Many of us have heard the Cinderella stories of great sports teams that have done the unexpected. This is mainly because their stories are so riveting they are turned into movies, such as “Remember the Titans,” “Glory Road,” and many others.
With a guiding hand from an exceptional leader, the individuals on these teams were able to tap into their potential, come together, and make history.
Head coach Brian O’Neal was hired in 2012, which led to 25-year-old Ryan Vanhoy getting the job of the men’s distance coach going into the 2013 season.
O’Neal said the two shared similar philosophies.
“I feel he has the sincere desire to help each of our distance runners compete to the best of their ability,” he said.
Before Vanhoy, O’Neal hired coach Gavin Kennedy, who recruited a group of eight incoming freshman. Kennedy was later dismissed from the staff and replaced by a younger coach from Northeastern University, who had only arrived in Oxford in mid-August, a week before the team was to report to campus.
“I knew when I first got here a handful of the guys that were recruited were talented,” said Vanhoy. “But, most of them didn’t train over the summer, and one didn’t come until the spring semester.”
It was more difficult than Vanhoy expected, but the experience was good.
“I think it helped open their eyes to the fact that they were talented athletes, but they couldn’t just walk through it like they did in high school,” he said.
By the middle of the season, Vanhoy noticed some progression in his team’s performance, but it was not at the level he had hoped. However, he still saw the guy’s potential for improvement.
Just in time for the SEC Conference meet in Gainesville, Florida, freshman Trevor Gilley had a break-out race claiming a spot on the SEC All-Freshman team, followed shortly by freshman Robert Domanic, who was sick during the conference meet, but bounced back to claim All-Region honors at the Regional race in Tuscaloosa, Alabama.
Now, that the cross country season was over, it was time to begin setting new goals for the indoor track season. It was also time for freshman Sean Tobin, an incoming freshman from Ireland, and Daniel Bulmer, a graduate student from Australia, to arrive on the Ole Miss campus.
“Those were two guys that came in and pretty much did it by the book,” said Vanhoy. “I think a lot of our guys looked to that and learned from that.”
Vanhoy said it’s important to make the sport a lifestyle for those who want success in running, including eating a healthy diet, going to bed at a decent hour, and getting up in the morning to run.
“That type of attitude and approach can be infectious,” he said.

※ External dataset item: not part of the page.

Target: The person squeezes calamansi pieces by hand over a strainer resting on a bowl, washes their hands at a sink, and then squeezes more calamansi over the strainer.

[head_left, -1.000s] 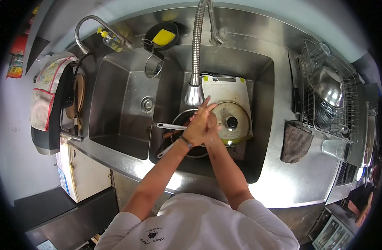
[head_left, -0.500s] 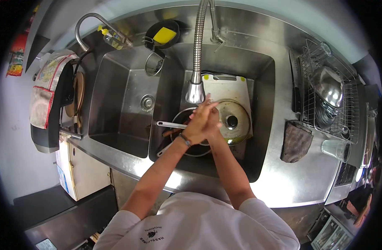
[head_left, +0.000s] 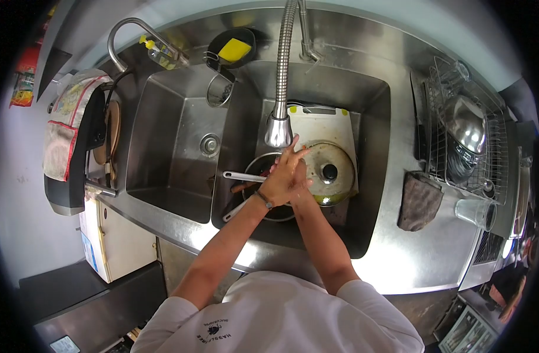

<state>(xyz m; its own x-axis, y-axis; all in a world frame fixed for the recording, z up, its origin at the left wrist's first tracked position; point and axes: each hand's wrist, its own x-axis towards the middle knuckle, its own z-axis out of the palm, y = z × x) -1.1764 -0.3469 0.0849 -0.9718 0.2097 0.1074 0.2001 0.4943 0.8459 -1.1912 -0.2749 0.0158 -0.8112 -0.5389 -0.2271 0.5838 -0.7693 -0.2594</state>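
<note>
My left hand (head_left: 283, 176), with a dark band at the wrist, lies over my right hand (head_left: 299, 183), palm against palm, just below the faucet head (head_left: 278, 130). The left fingers are spread; part of the right hand is hidden beneath. Neither hand shows an object in it. Under them in the right basin is a pan with a long light handle (head_left: 243, 176). Beside my right hand a glass lid (head_left: 338, 162) with a black knob leans over a white cutting board (head_left: 322, 125).
The left basin (head_left: 190, 159) holds a strainer (head_left: 220, 92) at its corner. A yellow sponge (head_left: 234, 50) lies in a black pan behind. At the right are a dark cloth (head_left: 419, 201), a dish rack (head_left: 440, 170) and a clear cup (head_left: 474, 213).
My hands stay together under the faucet, sliding slightly against each other, and the left fingers look more spread. The whole view has shifted a little.
</note>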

As the indoor season began to progress, Vanhoy pointed to the Armory Invitational in New York City as the turning point of the season with the men’s Distance Medley relay team, as the guys dominated the race and finished first. A few weeks later, the DMR claimed first place in the SEC championship, along with a runner-up finish from Sean Tobin in the mile.
“Once I came in the second week of January, I just wanted to hit the ground running,” said Tobin. “I think there was a lack of leadership in the past cross country season, and a lot of the guys got a taste of success, so now they are eager for more.”
After a successful outdoor season where the team continued to improve, summer training included a team camp that the men put together on their own in Flagstaff, Arizona, for four weeks, which helped the men put in quality training as a team.
“We had a focus coming in this year that we wanted to be prepared,” said Trevor Gilley, a sophomore this year. “Once we added more competitive people, everyone else started pushing themselves really hard.”
Now, in their second year of collegiate running, the team came into the season as veterans who had the goal of making program history by doing something that has never been done – making it to the NCAA National Championship.
Just shy of an SEC Championship by falling to Arkansas by only four points, the Rebels claimed the regional title in Tallahassee, Florida, with Wes Gallagher – a junior transfer from Northeastern, – Tobin, and Domanic placing third, fourth, and fifth overall, followed by Gilley (19th), freshman Taylor Caldwell (24th), and freshman Mark Robertson (29th).
This made five out of seven Rebels finish with All-Regional honors. This automatically catapulted the men to the NCAA championship, where they placed 29th out of 31 teams.
Now, at the age of 27, Ryan Vanhoy has managed to drastically alter a once mediocre program into what may soon turn into a distance powerhouse.
Headed by his undying belief as a coach who works to further their success, and the exceptional dedication of the athletes that have become leaders for one another as the men continue to grow as a team, the Rebels have shown a transformation much like those other Cinderella stories.
“The good thing about the transformation is they started to see themselves differently.” said Vanhoy. “They started to see themselves as the people to beat in our conference. They started to see themselves as the athletes I see them as. Once they started to have success I think their perspective of themselves changed for the better.”